● **What the exercise asks**:
Wherever a line below holds the word "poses", copy that line.

● **Data records**:
Start of Block
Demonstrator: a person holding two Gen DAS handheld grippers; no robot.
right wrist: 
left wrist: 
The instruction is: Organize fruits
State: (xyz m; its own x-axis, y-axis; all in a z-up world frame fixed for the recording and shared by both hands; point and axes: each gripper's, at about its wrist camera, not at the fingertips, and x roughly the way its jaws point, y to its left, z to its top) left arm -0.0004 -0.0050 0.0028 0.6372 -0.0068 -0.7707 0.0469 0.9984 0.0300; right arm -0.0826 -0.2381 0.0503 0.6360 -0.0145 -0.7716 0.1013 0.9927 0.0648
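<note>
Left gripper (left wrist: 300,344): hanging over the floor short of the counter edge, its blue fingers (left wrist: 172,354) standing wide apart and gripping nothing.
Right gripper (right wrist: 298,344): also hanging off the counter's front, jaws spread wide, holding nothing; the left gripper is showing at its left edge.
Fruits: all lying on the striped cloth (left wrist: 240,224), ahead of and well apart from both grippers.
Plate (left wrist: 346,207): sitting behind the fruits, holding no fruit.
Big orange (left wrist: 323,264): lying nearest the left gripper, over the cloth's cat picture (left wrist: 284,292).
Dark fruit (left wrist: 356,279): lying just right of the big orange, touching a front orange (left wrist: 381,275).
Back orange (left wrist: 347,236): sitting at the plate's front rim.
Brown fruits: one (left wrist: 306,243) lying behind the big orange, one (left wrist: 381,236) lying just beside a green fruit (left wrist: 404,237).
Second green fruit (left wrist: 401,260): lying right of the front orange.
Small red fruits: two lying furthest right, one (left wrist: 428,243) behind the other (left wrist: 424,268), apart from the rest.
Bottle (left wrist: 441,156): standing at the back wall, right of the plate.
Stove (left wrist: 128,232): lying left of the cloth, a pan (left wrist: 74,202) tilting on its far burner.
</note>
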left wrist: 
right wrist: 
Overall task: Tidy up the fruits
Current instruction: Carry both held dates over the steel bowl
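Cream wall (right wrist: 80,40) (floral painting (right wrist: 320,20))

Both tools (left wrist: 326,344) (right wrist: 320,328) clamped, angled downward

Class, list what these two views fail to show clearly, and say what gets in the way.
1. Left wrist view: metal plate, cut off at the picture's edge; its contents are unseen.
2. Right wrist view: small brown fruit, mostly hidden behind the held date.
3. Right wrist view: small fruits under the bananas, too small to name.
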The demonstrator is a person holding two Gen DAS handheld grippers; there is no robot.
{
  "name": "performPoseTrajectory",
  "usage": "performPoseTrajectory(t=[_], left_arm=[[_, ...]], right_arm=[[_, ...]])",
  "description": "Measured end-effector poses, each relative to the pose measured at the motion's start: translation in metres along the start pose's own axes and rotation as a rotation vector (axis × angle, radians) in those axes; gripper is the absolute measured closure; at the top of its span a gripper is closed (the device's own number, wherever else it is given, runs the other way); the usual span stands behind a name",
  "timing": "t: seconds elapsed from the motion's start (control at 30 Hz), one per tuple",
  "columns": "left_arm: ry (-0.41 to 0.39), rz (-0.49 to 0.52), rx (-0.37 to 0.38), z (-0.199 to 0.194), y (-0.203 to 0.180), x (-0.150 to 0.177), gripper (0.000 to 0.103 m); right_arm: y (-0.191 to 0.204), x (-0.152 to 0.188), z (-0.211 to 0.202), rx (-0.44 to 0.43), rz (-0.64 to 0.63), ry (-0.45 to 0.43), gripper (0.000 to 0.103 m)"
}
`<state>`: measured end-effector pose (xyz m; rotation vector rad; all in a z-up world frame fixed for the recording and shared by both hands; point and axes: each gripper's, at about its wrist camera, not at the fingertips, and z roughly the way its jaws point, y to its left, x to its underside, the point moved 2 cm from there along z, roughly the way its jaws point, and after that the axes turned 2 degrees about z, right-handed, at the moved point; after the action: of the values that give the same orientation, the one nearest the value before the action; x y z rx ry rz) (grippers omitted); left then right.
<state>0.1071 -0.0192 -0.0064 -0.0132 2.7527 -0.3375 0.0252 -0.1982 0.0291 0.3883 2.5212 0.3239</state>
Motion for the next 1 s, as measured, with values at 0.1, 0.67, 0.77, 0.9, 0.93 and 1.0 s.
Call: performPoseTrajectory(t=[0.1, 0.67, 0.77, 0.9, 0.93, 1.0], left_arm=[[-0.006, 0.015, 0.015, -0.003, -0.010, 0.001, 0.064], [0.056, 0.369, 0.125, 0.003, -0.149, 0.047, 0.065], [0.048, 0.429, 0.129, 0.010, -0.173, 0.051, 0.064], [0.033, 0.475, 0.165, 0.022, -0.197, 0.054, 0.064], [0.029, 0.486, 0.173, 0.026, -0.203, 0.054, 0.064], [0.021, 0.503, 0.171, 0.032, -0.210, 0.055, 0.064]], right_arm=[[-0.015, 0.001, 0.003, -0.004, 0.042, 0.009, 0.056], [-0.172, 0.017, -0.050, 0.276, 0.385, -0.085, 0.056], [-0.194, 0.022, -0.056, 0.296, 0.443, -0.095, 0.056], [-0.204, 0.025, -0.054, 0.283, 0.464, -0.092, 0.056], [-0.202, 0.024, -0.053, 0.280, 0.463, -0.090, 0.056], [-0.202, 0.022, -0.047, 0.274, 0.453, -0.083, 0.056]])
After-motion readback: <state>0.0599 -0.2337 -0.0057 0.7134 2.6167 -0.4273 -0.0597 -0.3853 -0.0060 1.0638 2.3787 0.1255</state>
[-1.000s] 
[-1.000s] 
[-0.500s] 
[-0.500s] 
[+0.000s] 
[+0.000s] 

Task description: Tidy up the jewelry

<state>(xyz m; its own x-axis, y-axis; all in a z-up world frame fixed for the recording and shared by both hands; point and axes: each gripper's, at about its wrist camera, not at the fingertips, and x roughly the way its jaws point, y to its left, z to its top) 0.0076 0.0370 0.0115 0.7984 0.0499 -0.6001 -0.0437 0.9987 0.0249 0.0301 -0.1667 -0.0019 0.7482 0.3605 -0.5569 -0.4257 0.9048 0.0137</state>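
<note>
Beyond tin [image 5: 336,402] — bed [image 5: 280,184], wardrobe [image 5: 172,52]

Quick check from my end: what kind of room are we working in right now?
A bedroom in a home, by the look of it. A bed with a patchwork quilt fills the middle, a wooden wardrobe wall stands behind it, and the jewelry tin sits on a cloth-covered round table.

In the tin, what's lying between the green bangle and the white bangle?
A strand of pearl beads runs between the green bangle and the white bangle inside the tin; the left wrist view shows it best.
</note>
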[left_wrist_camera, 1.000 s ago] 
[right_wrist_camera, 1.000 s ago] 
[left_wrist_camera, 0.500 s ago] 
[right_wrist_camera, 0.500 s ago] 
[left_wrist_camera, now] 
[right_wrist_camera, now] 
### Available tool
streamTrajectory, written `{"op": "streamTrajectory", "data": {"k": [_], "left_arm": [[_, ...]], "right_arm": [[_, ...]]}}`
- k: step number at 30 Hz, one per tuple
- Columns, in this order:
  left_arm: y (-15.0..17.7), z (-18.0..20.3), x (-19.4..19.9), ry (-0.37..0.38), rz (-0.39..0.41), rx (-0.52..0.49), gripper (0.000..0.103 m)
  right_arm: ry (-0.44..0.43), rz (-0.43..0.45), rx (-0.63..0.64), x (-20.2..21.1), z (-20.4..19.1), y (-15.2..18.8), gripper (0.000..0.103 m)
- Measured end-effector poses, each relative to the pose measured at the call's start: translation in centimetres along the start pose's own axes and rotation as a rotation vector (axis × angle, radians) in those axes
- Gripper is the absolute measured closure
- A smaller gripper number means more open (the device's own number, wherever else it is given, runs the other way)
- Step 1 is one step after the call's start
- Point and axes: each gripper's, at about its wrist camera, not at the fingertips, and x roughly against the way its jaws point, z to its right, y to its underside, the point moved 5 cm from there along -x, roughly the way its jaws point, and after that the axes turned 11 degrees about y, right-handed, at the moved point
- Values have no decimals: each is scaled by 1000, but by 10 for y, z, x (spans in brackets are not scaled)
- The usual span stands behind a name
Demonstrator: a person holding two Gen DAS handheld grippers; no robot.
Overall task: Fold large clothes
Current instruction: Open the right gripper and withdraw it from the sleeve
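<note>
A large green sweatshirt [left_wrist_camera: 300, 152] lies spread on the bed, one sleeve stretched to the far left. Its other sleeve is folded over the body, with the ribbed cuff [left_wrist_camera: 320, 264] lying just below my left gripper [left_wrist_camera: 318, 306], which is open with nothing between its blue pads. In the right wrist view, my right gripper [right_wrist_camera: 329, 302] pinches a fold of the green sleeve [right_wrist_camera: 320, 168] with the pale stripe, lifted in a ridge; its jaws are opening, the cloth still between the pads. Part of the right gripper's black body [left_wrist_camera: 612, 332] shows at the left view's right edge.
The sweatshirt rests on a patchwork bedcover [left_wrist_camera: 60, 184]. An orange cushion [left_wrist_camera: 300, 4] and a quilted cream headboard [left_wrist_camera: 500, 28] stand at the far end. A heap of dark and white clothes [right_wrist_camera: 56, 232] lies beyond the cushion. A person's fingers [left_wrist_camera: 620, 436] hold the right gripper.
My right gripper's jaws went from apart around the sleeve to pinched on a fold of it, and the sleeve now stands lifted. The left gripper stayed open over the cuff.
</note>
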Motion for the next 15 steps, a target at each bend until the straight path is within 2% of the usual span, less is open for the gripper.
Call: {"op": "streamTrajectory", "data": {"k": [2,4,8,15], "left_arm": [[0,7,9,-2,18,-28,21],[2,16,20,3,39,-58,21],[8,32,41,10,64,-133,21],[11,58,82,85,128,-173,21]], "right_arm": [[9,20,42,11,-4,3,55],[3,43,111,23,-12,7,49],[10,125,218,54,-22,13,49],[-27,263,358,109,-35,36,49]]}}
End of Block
● **Response for this exercise**:
  "description": "Measured end-effector poses, each relative to the pose measured at the motion's start: translation in metres along the start pose's own axes and rotation as a rotation vector (axis × angle, radians) in those axes; gripper is the absolute measured closure; at the top of its span a gripper is closed (the device's own number, wherever else it is given, runs the other way); the usual span stands behind a name",
- Measured end-effector poses, each relative to the pose measured at the call's start: translation in centimetres along the start pose's own axes and rotation as a rotation vector (axis × angle, radians) in those axes

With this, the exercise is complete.